Il existe une longue histoire d'illustrations botaniques sensibles, précises et scientifiques, et plus récemment, des scientifiques se sont tournés vers des photographies extrêmement détaillées de leurs sujets, dans lesquelles, par exemple, des soies d'un insecte ou des yeux composés sont présentés pour une étude en gros plan. Hallé préfère le prendre plus lentement et plus simplement. Le dessin invite à rester, écrit-il, ce qui invite les gens à regarder de près, attentivement et avidement. Pour comprendre une plante, «il vaut mieux ne pas se précipiter». Le temps nécessaire pour réaliser un croquis «équivaut à un dialogue avec la plante», et chaque trait de crayon contribue à imprimer la scène dans votre esprit..

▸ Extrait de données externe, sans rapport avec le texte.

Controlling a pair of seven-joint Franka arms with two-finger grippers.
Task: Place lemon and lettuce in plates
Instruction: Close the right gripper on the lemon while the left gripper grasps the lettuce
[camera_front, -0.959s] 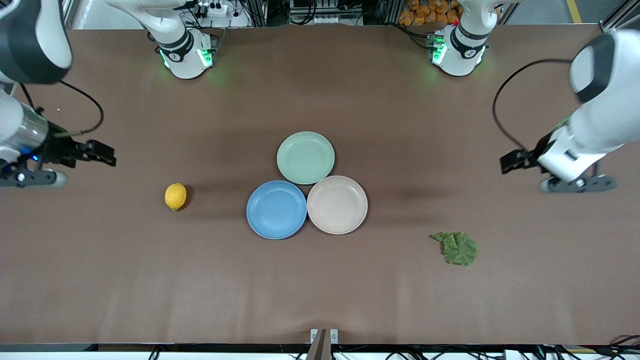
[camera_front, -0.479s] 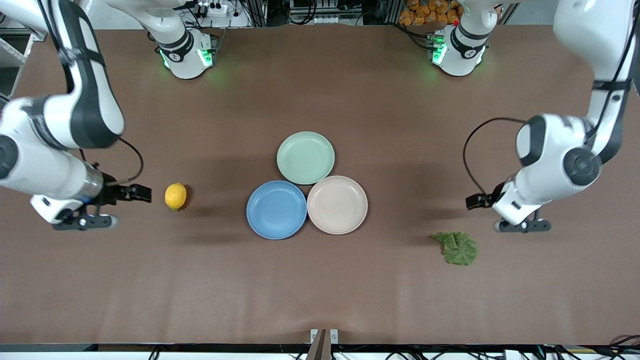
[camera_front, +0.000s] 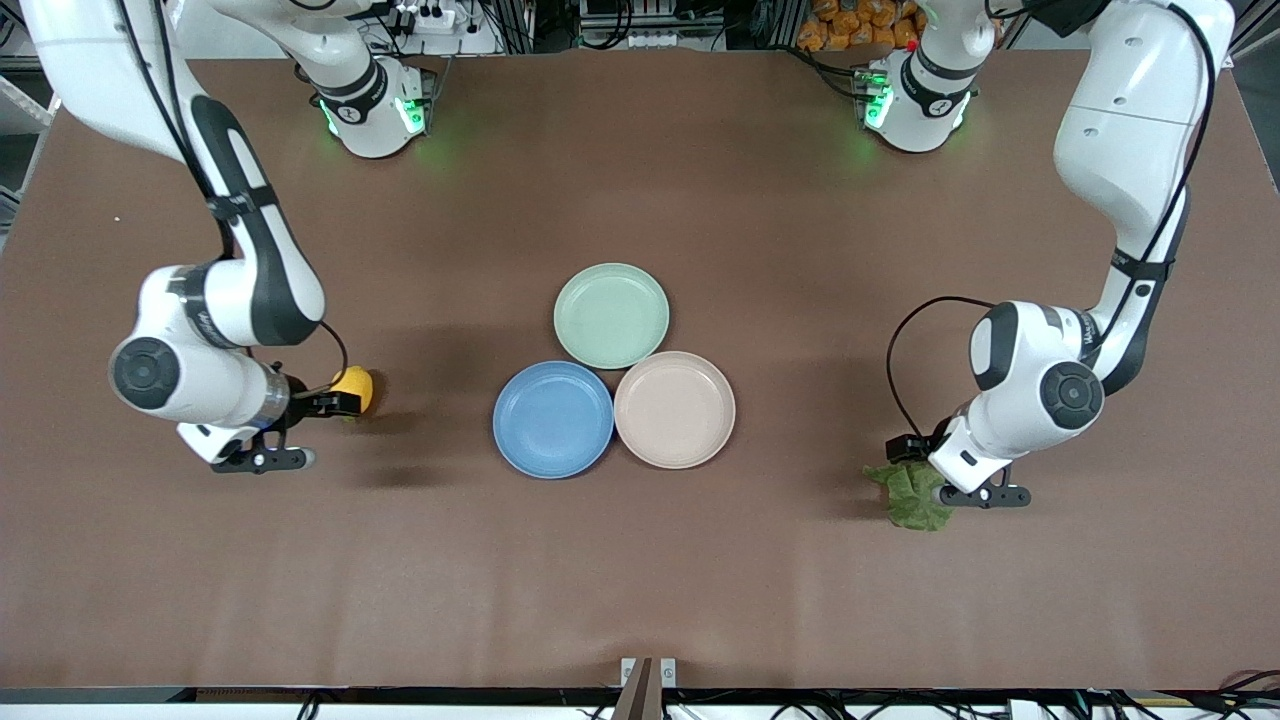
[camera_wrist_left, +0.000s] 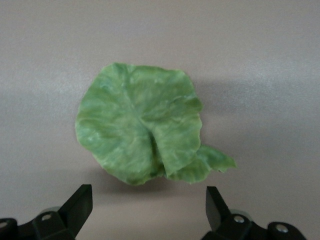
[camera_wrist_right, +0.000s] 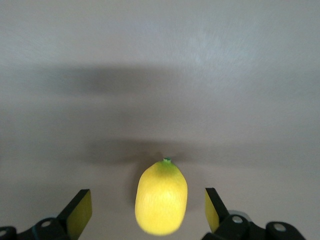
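Hands (camera_front: 330, 403) (camera_front: 915, 455) now lower, apparently open.

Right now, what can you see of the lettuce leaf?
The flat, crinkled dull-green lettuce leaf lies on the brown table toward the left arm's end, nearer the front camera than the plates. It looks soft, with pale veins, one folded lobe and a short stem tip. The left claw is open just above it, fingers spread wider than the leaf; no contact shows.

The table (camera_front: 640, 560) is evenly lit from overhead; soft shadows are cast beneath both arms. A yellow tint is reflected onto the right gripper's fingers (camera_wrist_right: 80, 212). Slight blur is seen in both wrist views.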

Dans le croquis accompagnant le G. peltata, les tiges vertes et bleu-gris s'étendent au-dessus d'une fleur rose poussiéreuse. Le tronc enroulé est entouré d’autres, dont les auvents s’évanouissent dans les marges. Dans le coin, quelqu'un se penche contre un tronc qui semble suivre la courbe de son dos. Il regarde l'usine, l'admire, peut-être la dessine, un sourire balayant son visage. L'image semble figer un moment - peut-être la propre rencontre de Hallé avec la plante, que son dessin a contribué à marquer de sa mémoire. «Je n’oublierai jamais mes promenades dans la Gunnera forêt, écrit-il, sous un toit de gigantesques feuilles.
Presque toutes les illustrations du livre sont imprégnées de cette sensation de joie dans l'étrange étrangeté du monde naturel. Oui, cela comprend le croquis de Rafflesia arnoldii, le cadavre de lis, la plus grande et probablement la plus odorante des fleurs de la planète. Ses pétales sont roses («la couleur de la viande avariée», écrit Hallé), et son odeur est de rang, une «odeur pestilentielle» évoquant «des toilettes bouchées ou une grève du ramasseur d'ordures au milieu du mois d'août». le dessin ne semble pas confus. Ils sourient. L'un d'eux passe même sa main autour de la branche, comme s'il tapotait un copain sur son épaule. Dans une autre image, une femme serre la gousse de graines gigantesques de Entada gigas, une vigne centrafricaine qui pourrait être la plus longue plante du monde. Les cosses atteignent environ 6 mètres, mais personne n’a été capable de mesurer les vignes, écrit Hallé, car elles sont difficiles à atteindre. La nature est puante, mystérieuse et évasive, et les figures de ses dessins y sont totalement.
Ces chiffres offrent certes un sens de l’échelle, mais semblent également rappeler aux lecteurs que des sites tels que la grande fougère arboricole africaine (Cyathea manniana) valent la peine d'être admirées. Quiconque en rencontre un serait bien inspiré de faire ce que fait le petit personnage de Hallé: observez les plantes ressemblant à des palmiers qui ont poussé en grappes épaisses depuis des centaines de millions d'années et ont vu les dinosaures vont et viennent.
Le livre n'est pas une liste de contrôle exhaustive de la flore ou de la faune d'une région, il ne regroupe pas non plus tout ce que les scientifiques savent sur une plante particulière. Il s’agit plutôt d’une lettre d’amour tendrement illustrée à des spécimens que la plupart des gens ne verront jamais en dehors des murs de verre d’un conservatoire, ainsi qu’aux images, aux odeurs et aux sons qui flanquent les troncs, les tiges et les pétales. S'il y a une thèse, c'est que la nature est merveilleuse et bizarre, et nous sommes extrêmement chanceux de vivre à ses côtés.